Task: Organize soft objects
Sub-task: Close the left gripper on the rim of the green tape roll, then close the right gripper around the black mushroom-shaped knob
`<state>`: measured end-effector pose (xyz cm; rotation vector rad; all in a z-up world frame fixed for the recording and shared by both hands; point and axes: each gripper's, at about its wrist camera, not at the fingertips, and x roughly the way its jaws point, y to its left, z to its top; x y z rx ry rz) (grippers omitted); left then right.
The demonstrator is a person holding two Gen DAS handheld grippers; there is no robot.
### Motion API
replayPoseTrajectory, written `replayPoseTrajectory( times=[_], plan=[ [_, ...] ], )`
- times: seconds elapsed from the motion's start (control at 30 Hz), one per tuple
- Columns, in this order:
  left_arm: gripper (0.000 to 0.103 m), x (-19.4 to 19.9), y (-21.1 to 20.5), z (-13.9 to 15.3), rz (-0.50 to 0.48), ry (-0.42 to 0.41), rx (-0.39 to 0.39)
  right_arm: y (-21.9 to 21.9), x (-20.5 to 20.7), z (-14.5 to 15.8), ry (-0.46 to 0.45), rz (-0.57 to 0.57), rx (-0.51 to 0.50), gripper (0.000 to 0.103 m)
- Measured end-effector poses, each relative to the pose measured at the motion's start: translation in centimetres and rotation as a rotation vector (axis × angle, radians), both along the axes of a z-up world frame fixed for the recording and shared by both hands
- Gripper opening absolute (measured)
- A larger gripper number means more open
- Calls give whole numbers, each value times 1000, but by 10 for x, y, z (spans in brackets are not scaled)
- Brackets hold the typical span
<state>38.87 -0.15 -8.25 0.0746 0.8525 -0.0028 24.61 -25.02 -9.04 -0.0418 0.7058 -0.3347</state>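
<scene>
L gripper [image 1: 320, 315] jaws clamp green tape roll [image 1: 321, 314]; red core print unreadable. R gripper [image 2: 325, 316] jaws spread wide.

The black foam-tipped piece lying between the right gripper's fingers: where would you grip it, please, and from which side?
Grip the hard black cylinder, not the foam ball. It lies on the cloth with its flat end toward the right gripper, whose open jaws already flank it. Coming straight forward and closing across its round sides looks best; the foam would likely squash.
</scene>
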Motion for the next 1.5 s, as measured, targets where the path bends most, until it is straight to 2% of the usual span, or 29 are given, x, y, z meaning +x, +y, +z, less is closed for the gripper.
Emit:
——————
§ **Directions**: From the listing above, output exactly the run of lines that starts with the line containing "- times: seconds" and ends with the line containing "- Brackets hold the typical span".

§ **Result of this task**:
- times: seconds elapsed from the motion's start (control at 30 Hz), one per tuple
- Columns, in this order:
  left_arm: gripper (0.000 to 0.103 m), x (-19.4 to 19.9), y (-21.1 to 20.5), z (-13.9 to 15.3), rz (-0.50 to 0.48), ry (-0.42 to 0.41), rx (-0.39 to 0.39)
  right_arm: y (-21.9 to 21.9), x (-20.5 to 20.7), z (-14.5 to 15.8), ry (-0.46 to 0.45), rz (-0.57 to 0.57), rx (-0.51 to 0.50), gripper (0.000 to 0.103 m)
- Measured end-effector poses, each relative to the pose measured at the motion's start: translation in centimetres and rotation as a rotation vector (axis × angle, radians), both along the axes of a z-up world frame fixed for the recording and shared by both hands
- Gripper opening absolute (measured)
- A larger gripper number means more open
- Calls give whole numbers, each value times 1000, but by 10 for x, y, z (spans in brackets are not scaled)
- Brackets hold the typical span

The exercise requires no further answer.